Skip to content

EFS mount fails on Bottlerocket: efs-proxy cannot bind to localhost #323

@mike-ainsel

Description

@mike-ainsel

What happened?

EFS mounts fail on EKS 1.34 with Bottlerocket nodes. The efs-proxy component starts but immediately panics when trying to bind to localhost, causing mount failures with DeadlineExceeded errors.

When manually running efs-proxy inside the CSI node container, it crashes with:

thread 'main' (127) panicked at src/controller.rs:89:13:
Failed to bind 127.0.0.1:20381
note: run with `RUST_BACKTRACE=1` environment variable to display a backtrace

The mount.log shows:

2026-01-14 16:12:01 UTC - INFO - Starting efs-proxy: "/sbin/efs-proxy /var/run/efs/stunnel-config... --tls"
2026-01-14 16:12:01 UTC - INFO - Started efs-proxy, pid: 26
2026-01-14 16:12:01 UTC - WARNING - Error connecting to 127.0.0.1:20241, [Errno 111] Connection refused
2026-01-14 16:12:16 UTC - ERROR - Mounting ... failed due to timeout after 15 sec

What you expected to happen?

EFS should mount successfully. The efs-proxy should be able to bind to localhost and proxy NFS traffic over TLS.

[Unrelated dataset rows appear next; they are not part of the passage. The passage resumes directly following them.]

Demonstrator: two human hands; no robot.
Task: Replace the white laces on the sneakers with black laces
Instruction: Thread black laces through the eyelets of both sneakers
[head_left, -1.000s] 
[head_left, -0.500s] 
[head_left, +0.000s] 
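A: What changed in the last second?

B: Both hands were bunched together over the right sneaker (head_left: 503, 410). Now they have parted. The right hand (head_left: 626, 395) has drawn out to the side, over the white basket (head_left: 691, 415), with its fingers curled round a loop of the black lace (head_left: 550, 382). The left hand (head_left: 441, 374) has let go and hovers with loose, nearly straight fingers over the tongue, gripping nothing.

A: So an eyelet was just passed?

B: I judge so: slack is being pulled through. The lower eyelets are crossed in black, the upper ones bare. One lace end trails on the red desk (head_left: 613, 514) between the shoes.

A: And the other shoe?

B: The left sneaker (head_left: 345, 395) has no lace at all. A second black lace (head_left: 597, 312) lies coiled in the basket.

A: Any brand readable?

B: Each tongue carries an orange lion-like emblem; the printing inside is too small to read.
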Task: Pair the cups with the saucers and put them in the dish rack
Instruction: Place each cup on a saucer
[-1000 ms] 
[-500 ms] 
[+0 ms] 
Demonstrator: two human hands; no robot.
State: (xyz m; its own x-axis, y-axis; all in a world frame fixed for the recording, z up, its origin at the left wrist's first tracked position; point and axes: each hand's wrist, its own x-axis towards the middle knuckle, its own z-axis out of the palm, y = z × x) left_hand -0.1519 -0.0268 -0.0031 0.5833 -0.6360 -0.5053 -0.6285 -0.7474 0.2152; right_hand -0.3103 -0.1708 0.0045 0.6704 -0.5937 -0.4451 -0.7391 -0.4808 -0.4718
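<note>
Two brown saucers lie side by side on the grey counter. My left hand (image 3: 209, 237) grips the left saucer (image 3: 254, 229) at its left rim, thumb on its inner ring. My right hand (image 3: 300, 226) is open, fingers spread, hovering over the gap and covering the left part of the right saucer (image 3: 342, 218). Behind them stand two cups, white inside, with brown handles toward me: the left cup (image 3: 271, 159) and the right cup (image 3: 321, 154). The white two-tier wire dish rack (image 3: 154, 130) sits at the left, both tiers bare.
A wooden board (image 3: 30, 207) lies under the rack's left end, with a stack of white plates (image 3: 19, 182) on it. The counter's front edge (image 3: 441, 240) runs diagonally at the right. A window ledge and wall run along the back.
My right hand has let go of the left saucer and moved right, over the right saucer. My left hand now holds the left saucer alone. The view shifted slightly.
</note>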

How to reproduce it (as minimally and precisely as possible)?

  1. Deploy EKS 1.34 cluster with Bottlerocket nodes (tested with Bottlerocket OS 1.52.0)
  2. Install EFS CSI driver v2.2.0 as EKS add-on
  3. Create EFS with mount targets in node subnets
  4. Create StorageClass, PVC, and Pod:
apiVersion: storage.k8s.io/v1
kind: StorageClass
metadata:
  name: efs-sc
provisioner: efs.csi.aws.com
parameters:
  provisioningMode: efs-ap
  fileSystemId: fs-XXXXXXXXX
  directoryPerms: "755"
---
apiVersion: v1
kind: PersistentVolumeClaim
metadata:
  name: efs-pvc
spec:
  accessModes:
    - ReadWriteMany
  storageClassName: efs-sc
  resources:
    requests:
      storage: 5Gi
---
apiVersion: v1
kind: Pod
metadata:
  name: efs-test
spec:
  containers:
  - name: app
    image: amazonlinux:2023
    command: ["/bin/sh", "-c", "sleep 3600"]
    volumeMounts:
    - name: efs
      mountPath: /data
  volumes:
  - name: efs
    persistentVolumeClaim:
      claimName: efs-pvc
  1. Pod stays in ContainerCreating with FailedMount events

Anything else we need to know?

  • Plain NFS mount works (without TLS/efs-proxy):

    mount -t nfs4 -o nfsvers=4.1 fs-xxx.efs.region.amazonaws.com:/ /mnt/efs
  • TLS connection to EFS works (tested with openssl s_client)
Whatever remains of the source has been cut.